TASK ITEM:
Your answer should hold each line of the material that contains the word "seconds".

■ ■ ■ ■

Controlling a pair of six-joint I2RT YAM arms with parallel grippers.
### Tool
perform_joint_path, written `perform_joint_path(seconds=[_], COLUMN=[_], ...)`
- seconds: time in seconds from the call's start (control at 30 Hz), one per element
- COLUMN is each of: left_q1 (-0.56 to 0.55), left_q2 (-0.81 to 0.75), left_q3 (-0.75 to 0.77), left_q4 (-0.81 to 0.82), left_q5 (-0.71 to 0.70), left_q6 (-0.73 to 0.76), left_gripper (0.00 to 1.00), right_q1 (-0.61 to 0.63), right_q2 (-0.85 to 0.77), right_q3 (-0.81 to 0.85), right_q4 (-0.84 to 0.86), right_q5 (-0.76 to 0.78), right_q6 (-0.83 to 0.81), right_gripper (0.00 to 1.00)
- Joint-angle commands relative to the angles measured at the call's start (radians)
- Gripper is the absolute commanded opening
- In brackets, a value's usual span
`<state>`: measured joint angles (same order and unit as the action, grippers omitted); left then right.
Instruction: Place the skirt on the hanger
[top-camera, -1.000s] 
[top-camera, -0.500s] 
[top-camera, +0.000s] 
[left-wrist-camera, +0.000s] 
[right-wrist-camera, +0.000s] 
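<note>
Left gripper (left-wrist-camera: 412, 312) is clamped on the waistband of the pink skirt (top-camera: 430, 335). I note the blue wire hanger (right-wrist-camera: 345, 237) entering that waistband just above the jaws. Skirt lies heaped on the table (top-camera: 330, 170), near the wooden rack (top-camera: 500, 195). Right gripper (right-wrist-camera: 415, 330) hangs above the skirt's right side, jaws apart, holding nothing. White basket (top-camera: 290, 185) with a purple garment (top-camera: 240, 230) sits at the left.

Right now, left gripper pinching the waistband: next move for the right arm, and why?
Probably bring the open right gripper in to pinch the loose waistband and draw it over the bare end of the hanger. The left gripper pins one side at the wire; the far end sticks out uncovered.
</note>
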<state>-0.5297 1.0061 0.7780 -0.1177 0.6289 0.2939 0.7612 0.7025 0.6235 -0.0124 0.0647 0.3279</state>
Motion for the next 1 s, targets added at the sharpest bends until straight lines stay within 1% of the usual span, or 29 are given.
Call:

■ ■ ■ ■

SOLUTION BELOW:
perform_joint_path, written `perform_joint_path(seconds=[_], COLUMN=[_], ...)`
- seconds: time in seconds from the call's start (control at 30 Hz), one per element

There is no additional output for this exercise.